一方で、自分が理解していなかったから、良さそうだという思い込みで選んだだけだと露呈すると、その商品を悪く言っていませんか?自分が貶められた感じがして「嫌」だからです。でもこれは、自分の妄想の世界の中で起きていることで、現実に起きていることではありません。

この延長が「香りがいいから好き」です。「このシャンプー香りがいいから好き」のように、目的から逸れてしまっているのです。シャンプーの果たすべき役割の第一は、香りのよさではありません。が、みんな「どのシャンプーがどう髪や地肌に作用しているか」を感じることができないために、それがわからないことを覆い隠してくれる「ボトルがかわいい」「香りがいい」に飛びついています。そうやって、第一義的な役割を果たさないシャンプーが、量産されていくのです。

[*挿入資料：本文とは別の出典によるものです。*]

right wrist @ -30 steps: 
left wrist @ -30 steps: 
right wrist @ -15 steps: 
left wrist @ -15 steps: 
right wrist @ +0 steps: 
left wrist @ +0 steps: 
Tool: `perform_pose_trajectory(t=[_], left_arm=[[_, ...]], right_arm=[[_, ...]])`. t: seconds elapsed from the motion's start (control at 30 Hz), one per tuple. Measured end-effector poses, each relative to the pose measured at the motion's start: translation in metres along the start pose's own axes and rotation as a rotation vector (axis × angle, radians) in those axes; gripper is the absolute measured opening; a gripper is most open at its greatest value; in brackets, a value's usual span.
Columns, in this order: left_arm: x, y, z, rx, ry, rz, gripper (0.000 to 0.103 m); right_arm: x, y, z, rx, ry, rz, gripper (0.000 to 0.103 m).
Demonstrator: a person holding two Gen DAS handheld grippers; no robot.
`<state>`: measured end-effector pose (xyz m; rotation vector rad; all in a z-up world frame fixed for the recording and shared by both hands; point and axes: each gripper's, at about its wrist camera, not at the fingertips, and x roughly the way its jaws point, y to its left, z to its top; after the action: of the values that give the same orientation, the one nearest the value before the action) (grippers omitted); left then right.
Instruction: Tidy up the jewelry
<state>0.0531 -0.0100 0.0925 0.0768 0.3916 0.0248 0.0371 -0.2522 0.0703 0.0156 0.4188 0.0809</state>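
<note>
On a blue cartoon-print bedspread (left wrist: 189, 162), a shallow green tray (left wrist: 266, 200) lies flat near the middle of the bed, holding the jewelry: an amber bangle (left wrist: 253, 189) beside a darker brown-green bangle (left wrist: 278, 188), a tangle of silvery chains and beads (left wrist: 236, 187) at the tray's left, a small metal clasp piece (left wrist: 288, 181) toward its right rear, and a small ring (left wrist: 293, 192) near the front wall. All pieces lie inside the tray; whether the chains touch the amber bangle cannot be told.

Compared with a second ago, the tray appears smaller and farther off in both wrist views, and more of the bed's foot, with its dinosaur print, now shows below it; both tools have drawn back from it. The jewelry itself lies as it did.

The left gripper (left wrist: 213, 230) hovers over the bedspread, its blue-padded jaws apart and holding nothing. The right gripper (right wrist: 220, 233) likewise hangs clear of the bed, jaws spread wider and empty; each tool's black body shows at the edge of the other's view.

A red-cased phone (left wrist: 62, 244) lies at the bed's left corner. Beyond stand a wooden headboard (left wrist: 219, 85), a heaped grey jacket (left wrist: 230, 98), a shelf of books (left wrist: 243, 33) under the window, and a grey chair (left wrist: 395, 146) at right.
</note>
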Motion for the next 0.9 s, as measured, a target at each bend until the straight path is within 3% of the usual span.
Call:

自分の嫌なところを覆い隠せるものを望むほど、実際には不潔に不健康になっていきます。いい香りが何かをわからない人たちがいい香りだと認定する柔軟剤が、実際には汚れを内包して強烈な臭い匂いを放っていくのと同じです。「自分の感覚が鈍って、狂っている」「わからないことをごまかせると安心するほど、自分は嘘に慣れっこだ」という現在地を認めていけないと、残念ながら現実は余計にひどくなるばかり、それに気づかぬのは自分ばかりと孤立していきます。

「自分はいい感じだ」と安心しているつもりの塗り重ねが、どれだけ自分を孤立へと確実に導いているか、内省できて認められると、打つ手のなかった現実に打つ手がたくさん戻ってきます。